We got one as a gift, but hardly used it. Of course both my kids are little Darth Shnorkulas.
I just can't really think of a scenario where the monitor helps. I mean I've had those panicked moments where I'm like "Is my kid dead, and I've just been sitting here playing computer games?" But either get up and check, or just keep playing. They almost never die.
Pretty much most of what people said in response; if the baby's asleep and I'm cooking in the kitchen while watching a YouTube video and boiling something, it'd be nice to have a window displaying the kid in the corner so I can tell when it wakes up. Plus, it might be nice to tune in from work and watch it sleep. Plus, the wife wants one.
Given that dedicated hardware ones are expensive, I'd like to try it with one of the old phones we have laying around - if I come to agree with you that it's unnecessary, I won't have wasted $200 on something that really has no other purpose.

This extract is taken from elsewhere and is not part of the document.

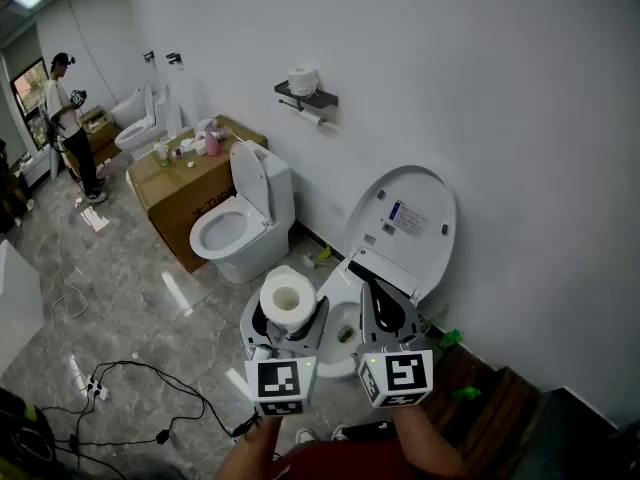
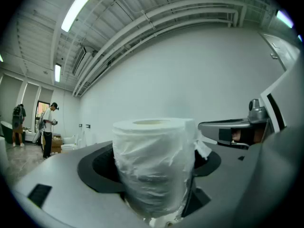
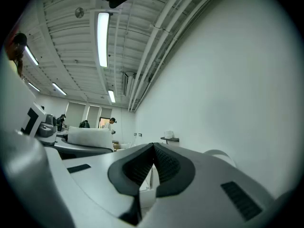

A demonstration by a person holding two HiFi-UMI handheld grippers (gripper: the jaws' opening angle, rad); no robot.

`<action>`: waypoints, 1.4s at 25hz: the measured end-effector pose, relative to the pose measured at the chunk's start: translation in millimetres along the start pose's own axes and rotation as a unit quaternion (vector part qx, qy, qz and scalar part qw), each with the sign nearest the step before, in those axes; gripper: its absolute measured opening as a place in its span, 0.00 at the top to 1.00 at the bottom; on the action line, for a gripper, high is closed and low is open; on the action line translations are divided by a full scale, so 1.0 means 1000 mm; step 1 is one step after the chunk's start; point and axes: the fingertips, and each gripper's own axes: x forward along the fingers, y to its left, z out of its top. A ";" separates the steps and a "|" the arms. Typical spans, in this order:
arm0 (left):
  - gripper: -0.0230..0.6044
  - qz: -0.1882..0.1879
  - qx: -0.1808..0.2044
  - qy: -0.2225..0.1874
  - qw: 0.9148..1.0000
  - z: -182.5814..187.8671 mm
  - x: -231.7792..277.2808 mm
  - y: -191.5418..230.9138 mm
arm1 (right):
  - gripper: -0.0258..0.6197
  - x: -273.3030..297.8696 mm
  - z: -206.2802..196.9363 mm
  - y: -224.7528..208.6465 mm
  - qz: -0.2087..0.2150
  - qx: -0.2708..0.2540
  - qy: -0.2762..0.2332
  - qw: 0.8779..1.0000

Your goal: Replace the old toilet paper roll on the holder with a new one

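Note:
A new white toilet paper roll stands upright between the jaws of my left gripper, which is shut on it. In the left gripper view the roll fills the middle, wrapped in thin film. To its right, my right gripper is held level with its jaws shut and nothing between them. Far ahead on the white wall is the dark holder shelf, with one roll on top and another hanging under it. Both grippers are well short of the holder.
A toilet with a raised lid stands just below and ahead of the grippers. A second toilet and a cardboard box with bottles sit to the left. Cables lie on the marble floor. A person stands far left.

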 end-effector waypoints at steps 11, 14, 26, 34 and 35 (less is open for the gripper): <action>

As I was writing my response, I realized that I was doing this, but it amused me. So yeah, touché.
The alternative is madness and leads to divorce or murder-suicide.
EDIT> Actually, I just made that number up. It's all context. My main warning / peeve is that our unrealistic standards of care as modern, educated, intelligent, self-improvement-minded parents actually leads to a shitty child-rearing experience that produces somewhat shitty children, rather than a more laissez-faire approach. Crying is like the weather. We don't always have to fix it.
Most people think it's a good idea to address those needs.
Even the people who like sleep training think you probably shouldn't start when the child is under 6 months.
There are a couple of people who think you can start sleep training under 6 months (Ferber; Gina Ford), but even Ferber sets a minimum age of 4 months.
If you are going to go down the "cry it out" route you will want to carefully investigate the different systems. Some of them have been discredited as harmful and cruel. Ferberization (or Gina Ford, they're pretty similar) is about the harshest system that a modern parent could get away with, but you need to be aware that a lot of people hate this method.
You can then search for them and simply place some cloth on it? Might be more legal.
If the camera runs on a separate network to which you don't have access to, the script wouldn't work.